One concern with bootstrapping residuals is that it assumes the residuals are independent and identically distributed (i.i.d.), which may not hold in time series data where residuals can exhibit autocorrelation. To address this, peshbeen offers correlated error bootstrapping, which preserves the temporal dependence structure of the residuals by resampling blocks of consecutive residuals rather than individual residuals. This method may provide more accurate prediction intervals and scenarios when there is significant autocorrelation in the residuals.

Also, KDE-based sampling allows for a non-parametric estimation of the residual distribution, which can capture more complex patterns in the residuals compared to simple bootstrapping. This can lead to more accurate and realistic forecast scenarios, especially when the residuals exhibit non-normality or heteroscedasticity.

To obtain probabilistic forecasts via correlated error bootstrapping and KDE-based sampling, user can simply pass method="correlated" or method="kde" to the sample method of the prob_forecasts object, along with the training and future exogenous variables if applicable.

Conformal Prediction

Conformal prediction is a powerful technique for generating valid prediction intervals without making strong assumptions about the underlying data distribution. This method is particularly useful when the residuals do not follow a normal distribution or when there is heteroscedasticity in the data, as it provides robust and reliable prediction intervals based on the empirical distribution of the residuals. As conformal prediction does not rely on bootstrapping or density estimation, it does not support scenario generation, but it can be a valuable tool for obtaining accurate prediction intervals.

We can call .conformal_quantiles after sample to obtain conformal prediction intervals for the desired quantiles, which will be based on the empirical distribution of the residuals from the calibration set. But since conformal prediction does not support scenario generation, we do not need to first call sample. Instead, we can first calibrate the model using the calibrate method, which will compute the residuals on the calibration set and store them for later use in conformal prediction. Then, we can call .conformal_quantiles directly to obtain the prediction intervals for the specified quantiles, without needing to generate forecast scenarios.

from xgboost import XGBRegressor
xgb_model = ml_forecaster(model=XGBRegressor(n_estimators=100, max_depth=5, random_state=42),
              target_col='sales', lags = 7, box_cox=0.5)
# xgb_model.fit(train_exog)
prob_model = prob_forecasts(model=xgb_model, H=30, n_calibration=150, step_size=1, random_state=42)
# 
prob_model.calibrate(df=train)
conformal_predictions = prob_model.conformal_quantiles(df=train, quantiles=[0.1, 0.9], future_exog=test.drop(columns=['sales']))
conformal_predictions.head()

	point_forecast	q_10	q_90
0	74.912277	66.090329	83.734225
1	66.425034	57.871811	74.978256
2	54.184700	45.567349	62.802051
3	60.703491	51.632639	69.774344
4	65.144173	56.466028	73.822317

What if there isn’t enough data to set aside a separate calibration set?
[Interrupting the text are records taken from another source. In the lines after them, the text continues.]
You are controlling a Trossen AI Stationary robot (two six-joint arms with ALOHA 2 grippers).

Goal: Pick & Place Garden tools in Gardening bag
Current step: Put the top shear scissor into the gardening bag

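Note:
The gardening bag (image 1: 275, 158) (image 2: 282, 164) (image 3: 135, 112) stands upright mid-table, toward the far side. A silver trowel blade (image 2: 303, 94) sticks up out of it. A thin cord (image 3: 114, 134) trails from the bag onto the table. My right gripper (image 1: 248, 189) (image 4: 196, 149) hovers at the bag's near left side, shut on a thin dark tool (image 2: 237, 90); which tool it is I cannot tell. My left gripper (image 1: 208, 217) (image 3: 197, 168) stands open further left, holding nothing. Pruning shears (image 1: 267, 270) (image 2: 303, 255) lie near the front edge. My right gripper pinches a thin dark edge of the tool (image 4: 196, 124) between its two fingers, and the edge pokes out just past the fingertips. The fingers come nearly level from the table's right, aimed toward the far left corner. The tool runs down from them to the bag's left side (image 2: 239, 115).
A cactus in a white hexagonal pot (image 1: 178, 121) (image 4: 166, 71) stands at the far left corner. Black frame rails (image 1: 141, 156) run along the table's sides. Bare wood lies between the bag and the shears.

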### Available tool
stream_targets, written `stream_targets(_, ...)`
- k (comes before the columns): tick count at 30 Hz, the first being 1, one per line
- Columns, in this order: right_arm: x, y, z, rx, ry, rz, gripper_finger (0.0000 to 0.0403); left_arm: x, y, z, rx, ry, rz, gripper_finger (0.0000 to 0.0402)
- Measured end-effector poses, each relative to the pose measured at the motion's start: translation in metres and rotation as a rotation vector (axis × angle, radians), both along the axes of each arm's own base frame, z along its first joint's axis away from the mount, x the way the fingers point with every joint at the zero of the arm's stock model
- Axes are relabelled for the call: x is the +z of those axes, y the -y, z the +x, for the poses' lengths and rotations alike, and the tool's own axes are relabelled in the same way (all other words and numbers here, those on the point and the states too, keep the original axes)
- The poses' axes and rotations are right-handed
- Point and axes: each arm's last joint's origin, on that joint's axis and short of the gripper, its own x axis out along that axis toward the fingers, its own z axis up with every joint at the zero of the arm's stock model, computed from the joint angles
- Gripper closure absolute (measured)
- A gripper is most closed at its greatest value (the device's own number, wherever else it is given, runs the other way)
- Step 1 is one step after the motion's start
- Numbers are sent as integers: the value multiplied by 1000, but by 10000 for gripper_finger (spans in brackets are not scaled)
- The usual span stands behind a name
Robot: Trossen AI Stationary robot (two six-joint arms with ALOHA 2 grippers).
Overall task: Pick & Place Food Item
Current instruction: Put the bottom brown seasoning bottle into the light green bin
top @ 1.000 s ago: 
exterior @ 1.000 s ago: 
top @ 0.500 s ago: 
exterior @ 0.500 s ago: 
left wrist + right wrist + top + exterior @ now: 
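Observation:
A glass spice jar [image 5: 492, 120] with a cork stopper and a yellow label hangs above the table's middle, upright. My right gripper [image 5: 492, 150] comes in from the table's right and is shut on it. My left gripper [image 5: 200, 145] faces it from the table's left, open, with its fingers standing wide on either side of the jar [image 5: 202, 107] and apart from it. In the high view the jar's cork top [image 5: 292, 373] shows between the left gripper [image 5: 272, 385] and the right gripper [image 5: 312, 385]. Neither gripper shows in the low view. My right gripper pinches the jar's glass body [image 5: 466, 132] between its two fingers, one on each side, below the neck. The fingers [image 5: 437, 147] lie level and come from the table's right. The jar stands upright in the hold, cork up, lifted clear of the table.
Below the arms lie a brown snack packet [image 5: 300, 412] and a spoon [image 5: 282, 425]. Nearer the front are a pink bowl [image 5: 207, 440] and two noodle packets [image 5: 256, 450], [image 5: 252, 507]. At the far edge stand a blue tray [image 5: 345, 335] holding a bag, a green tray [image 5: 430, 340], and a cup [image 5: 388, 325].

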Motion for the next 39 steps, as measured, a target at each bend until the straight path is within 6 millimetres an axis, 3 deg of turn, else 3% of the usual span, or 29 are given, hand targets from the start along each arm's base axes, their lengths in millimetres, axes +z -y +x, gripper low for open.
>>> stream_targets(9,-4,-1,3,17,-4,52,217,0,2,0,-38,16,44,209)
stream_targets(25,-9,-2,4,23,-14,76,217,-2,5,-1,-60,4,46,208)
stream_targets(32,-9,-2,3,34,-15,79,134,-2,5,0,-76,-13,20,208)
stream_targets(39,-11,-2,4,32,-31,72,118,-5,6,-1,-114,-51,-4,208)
In that case, in-sample residuals can be used instead — but with an important caveat: since the model is evaluated on the data it was trained on, the resulting prediction intervals will likely be optimistic, underestimating true forecast uncertainty. This is particularly true when the model overfits, as in-sample residuals will not fully reflect the variability the model will encounter on unseen data. That said, it is a practical and computationally efficient option when data is limited, as it avoids holding out any observations from training.

Note that correlated error bootstrapping is not available for in-sample residuals, as its procedure relies on horizon-dependent error structure that cannot be derived from in-sample fit alone.

from sklearn.linear_model import Lasso
lr_model = ml_forecaster(model=Lasso(alpha=0.1, random_state=42),
              target_col='sales', lags = 21, box_cox=0.5)
prob_model_insample = prob_forecasts(model=lr_model, H=30, n_calibration=None, random_state=42) # Just leave n_calibration as None to use the training data for calibration
prob_samples = prob_model_insample.sample(df=train, n_samples=1000, method="kde", future_exog=test.drop(columns=['sales'])) # generate in-sample forecast scenarios using the KDE-based sampling method, which will allow us to capture the uncertainty in our forecasts and provide a range of possible future outcomes based on the variability in the historical data. By using the exogenous variables from the test set, we can also account for any future changes in those variables that may impact the forecasts, providing a more realistic picture of potential future scenarios.

prob_samples.sample_quantiles(quantiles=[0.1, 0.9]).head()

	point_forecast	q_10	q_90
0	73.441562	64.805654	80.478289
1	67.889286	59.253379	74.926013
2	63.400497	54.764589	70.437224
3	65.285133	56.649225	72.321860
4	71.037142	62.401234	78.073869